WHAT YOU HAVE TO DO → Once you find the line with "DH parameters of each" in the entries below, return exactly every line from it through the line with "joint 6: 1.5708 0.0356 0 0".

PROVIDED ENTRIES →
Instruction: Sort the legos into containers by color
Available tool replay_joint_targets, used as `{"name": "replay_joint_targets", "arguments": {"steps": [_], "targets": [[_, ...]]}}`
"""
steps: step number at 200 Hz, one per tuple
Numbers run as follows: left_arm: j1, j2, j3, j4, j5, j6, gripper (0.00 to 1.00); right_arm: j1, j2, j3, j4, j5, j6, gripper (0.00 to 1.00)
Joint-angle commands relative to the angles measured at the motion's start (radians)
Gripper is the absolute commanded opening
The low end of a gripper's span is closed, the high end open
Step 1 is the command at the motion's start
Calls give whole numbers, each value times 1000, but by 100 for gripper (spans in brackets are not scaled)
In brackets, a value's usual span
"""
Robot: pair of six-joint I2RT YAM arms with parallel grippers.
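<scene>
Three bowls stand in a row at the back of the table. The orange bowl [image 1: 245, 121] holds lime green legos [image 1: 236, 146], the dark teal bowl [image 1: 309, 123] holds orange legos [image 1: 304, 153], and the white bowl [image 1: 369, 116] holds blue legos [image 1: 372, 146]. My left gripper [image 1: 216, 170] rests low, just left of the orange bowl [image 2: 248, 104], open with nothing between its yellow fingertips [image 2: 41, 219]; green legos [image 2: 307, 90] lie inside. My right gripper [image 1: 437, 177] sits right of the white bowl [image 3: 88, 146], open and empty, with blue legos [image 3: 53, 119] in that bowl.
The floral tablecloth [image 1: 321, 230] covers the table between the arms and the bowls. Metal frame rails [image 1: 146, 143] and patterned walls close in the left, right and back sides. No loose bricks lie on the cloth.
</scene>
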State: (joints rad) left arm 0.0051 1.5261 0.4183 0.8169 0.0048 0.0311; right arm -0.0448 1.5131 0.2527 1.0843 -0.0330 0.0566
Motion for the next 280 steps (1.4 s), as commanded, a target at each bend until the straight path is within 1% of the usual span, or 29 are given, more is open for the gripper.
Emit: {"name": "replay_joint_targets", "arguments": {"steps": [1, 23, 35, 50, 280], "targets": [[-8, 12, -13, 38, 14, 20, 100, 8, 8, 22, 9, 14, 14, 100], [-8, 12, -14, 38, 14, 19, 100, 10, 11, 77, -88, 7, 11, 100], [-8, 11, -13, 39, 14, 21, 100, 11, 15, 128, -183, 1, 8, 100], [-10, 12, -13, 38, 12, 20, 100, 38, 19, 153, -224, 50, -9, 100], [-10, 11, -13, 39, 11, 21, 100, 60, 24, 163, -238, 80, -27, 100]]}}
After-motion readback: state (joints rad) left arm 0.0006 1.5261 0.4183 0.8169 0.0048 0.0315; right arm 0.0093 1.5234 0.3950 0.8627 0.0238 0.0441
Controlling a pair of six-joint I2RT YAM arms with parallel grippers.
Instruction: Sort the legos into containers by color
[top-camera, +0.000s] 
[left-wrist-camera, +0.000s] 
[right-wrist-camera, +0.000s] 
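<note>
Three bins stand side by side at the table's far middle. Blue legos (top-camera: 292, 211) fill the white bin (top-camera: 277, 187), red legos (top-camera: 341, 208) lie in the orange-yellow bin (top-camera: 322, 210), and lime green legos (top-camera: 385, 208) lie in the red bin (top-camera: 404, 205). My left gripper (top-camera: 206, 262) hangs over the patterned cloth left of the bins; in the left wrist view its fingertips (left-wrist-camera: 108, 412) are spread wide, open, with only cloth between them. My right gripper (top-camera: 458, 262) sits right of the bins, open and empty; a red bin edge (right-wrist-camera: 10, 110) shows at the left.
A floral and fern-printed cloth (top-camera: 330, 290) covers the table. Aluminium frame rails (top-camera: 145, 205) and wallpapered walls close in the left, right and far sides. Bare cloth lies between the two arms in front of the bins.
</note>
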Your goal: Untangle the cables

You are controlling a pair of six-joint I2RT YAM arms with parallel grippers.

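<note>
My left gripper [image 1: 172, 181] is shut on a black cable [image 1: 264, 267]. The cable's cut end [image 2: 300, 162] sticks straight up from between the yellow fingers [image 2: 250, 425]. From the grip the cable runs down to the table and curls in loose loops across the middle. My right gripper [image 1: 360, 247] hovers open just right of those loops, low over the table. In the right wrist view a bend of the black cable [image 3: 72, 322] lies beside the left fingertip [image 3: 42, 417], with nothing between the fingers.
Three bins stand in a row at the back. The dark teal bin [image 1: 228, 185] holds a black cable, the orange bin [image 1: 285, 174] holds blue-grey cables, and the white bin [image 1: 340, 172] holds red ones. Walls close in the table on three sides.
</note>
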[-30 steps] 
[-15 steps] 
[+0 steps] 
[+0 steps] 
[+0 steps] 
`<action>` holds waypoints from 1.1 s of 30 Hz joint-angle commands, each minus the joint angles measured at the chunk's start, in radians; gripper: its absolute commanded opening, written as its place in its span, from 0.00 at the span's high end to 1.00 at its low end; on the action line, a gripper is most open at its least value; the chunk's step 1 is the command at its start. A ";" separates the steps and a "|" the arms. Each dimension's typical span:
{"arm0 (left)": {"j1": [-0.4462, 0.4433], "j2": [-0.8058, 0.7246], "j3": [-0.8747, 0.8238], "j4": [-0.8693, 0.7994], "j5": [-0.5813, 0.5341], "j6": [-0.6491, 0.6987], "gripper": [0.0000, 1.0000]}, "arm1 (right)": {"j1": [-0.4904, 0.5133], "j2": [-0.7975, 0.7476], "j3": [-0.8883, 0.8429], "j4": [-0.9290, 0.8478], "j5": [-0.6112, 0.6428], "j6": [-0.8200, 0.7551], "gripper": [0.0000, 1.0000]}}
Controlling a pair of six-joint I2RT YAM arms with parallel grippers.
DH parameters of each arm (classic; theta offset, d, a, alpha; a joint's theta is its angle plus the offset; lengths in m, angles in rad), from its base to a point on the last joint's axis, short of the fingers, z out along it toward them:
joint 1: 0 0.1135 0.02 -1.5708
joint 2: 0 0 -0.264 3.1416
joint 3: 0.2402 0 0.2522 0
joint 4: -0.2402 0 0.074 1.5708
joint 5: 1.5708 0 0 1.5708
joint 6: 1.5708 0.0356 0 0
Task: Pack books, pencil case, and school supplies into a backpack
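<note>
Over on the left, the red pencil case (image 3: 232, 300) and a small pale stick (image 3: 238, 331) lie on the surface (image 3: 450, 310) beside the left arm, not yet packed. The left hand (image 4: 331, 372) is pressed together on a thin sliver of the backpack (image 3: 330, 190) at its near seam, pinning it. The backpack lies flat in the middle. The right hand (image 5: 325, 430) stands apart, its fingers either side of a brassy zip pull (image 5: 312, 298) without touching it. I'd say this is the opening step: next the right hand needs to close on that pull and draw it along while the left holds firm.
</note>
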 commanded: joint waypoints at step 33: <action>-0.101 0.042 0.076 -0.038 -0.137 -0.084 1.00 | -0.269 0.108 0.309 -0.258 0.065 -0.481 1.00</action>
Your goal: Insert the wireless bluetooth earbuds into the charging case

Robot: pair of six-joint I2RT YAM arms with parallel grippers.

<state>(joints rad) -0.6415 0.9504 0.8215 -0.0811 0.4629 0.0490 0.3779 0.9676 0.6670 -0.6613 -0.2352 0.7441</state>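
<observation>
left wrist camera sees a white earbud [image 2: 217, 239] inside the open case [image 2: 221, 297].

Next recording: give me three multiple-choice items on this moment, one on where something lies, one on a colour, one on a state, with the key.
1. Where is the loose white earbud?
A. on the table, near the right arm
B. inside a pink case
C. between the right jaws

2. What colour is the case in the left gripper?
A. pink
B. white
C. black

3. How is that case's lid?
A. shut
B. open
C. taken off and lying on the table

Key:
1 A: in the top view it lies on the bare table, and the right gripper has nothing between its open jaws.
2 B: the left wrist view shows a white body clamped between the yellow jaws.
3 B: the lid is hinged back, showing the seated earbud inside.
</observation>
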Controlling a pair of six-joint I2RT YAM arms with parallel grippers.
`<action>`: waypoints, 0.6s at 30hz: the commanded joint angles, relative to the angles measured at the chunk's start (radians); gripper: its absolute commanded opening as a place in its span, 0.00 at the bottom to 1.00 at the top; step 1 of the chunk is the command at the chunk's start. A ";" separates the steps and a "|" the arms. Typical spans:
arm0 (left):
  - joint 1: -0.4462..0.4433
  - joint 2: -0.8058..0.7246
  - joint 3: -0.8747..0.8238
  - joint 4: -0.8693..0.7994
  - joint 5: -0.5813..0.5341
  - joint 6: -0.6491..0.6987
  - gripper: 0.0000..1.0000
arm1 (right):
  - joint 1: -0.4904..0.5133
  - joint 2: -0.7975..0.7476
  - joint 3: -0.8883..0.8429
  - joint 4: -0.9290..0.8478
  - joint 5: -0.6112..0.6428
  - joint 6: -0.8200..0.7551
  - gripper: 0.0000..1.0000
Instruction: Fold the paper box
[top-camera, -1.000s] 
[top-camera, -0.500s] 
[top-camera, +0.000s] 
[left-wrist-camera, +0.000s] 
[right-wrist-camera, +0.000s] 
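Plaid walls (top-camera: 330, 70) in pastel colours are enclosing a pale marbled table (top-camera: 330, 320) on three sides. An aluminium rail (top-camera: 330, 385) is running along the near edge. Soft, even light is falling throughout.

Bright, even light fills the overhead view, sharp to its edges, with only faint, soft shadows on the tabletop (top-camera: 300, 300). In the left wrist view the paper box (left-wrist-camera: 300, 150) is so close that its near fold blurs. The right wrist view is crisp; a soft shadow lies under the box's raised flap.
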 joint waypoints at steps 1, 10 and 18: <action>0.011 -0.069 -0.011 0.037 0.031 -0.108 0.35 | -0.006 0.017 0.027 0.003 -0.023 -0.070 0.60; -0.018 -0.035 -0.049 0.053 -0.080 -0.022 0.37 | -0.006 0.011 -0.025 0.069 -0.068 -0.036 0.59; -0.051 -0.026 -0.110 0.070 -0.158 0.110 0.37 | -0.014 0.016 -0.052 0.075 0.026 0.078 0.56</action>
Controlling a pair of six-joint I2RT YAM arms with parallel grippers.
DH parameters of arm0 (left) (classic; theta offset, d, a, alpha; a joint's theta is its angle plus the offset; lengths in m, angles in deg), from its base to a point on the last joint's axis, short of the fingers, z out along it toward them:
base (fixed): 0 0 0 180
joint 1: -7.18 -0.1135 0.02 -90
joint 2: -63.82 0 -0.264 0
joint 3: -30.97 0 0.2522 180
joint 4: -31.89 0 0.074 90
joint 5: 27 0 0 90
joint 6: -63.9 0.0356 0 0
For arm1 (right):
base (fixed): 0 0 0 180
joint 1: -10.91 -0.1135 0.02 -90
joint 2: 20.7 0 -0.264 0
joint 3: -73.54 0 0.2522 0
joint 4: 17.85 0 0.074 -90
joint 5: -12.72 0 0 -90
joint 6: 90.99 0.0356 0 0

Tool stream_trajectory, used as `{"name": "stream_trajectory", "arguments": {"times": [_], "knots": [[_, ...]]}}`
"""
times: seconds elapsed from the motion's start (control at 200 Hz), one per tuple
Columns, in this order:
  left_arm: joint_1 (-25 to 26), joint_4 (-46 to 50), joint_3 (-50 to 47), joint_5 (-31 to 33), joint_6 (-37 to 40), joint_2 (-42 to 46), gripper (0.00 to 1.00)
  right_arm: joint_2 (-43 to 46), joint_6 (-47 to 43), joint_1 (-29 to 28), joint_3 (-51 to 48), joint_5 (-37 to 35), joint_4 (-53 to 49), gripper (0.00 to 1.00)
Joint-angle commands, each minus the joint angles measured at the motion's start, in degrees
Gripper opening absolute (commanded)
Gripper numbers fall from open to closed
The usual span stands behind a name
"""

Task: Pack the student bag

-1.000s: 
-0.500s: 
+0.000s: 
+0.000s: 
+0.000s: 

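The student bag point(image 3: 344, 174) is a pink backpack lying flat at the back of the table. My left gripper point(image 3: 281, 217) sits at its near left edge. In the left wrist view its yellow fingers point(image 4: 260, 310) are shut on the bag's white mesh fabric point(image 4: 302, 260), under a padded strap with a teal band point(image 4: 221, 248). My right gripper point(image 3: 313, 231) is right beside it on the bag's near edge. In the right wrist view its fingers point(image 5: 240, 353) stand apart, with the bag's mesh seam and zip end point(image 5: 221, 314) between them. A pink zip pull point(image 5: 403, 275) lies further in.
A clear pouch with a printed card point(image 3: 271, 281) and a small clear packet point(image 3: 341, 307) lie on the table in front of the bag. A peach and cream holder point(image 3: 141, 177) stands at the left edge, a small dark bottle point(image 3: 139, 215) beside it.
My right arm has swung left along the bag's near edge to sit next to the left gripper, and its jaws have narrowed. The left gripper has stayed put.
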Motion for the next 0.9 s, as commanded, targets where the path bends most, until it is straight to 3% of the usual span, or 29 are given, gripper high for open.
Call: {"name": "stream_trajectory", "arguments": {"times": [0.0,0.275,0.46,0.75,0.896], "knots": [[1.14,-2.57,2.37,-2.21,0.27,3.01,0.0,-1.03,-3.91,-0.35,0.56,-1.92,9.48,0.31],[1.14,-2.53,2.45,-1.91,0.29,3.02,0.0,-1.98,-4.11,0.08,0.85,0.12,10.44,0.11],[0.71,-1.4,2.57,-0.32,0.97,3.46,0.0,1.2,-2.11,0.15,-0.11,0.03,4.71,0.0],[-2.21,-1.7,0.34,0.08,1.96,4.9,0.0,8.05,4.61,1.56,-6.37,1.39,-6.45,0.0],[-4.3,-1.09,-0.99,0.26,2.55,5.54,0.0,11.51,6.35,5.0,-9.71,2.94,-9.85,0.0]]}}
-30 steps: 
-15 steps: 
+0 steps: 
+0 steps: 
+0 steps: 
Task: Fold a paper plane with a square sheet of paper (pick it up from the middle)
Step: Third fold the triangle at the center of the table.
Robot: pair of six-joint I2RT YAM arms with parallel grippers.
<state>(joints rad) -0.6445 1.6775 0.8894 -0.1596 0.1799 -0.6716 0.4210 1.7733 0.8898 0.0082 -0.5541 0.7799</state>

SOLUTION FOR THIS PROBLEM →
DH parameters of each arm (classic; theta offset, d, a, alpha; a joint's theta is its angle plus the offset; lengths in m, angles in rad), from its base to a point on the last joint's axis, short of the fingers, z out along it toward them:
joint 1: 0 0.1135 0.02 -1.5708
joint 2: 0 0 -0.264 3.1416
joint 3: 0.2402 0 0.2522 0
joint 4: -0.2402 0 0.074 1.5708
joint 5: 1.5708 0 0 1.5708
joint 6: 1.5708 0.0356 0 0

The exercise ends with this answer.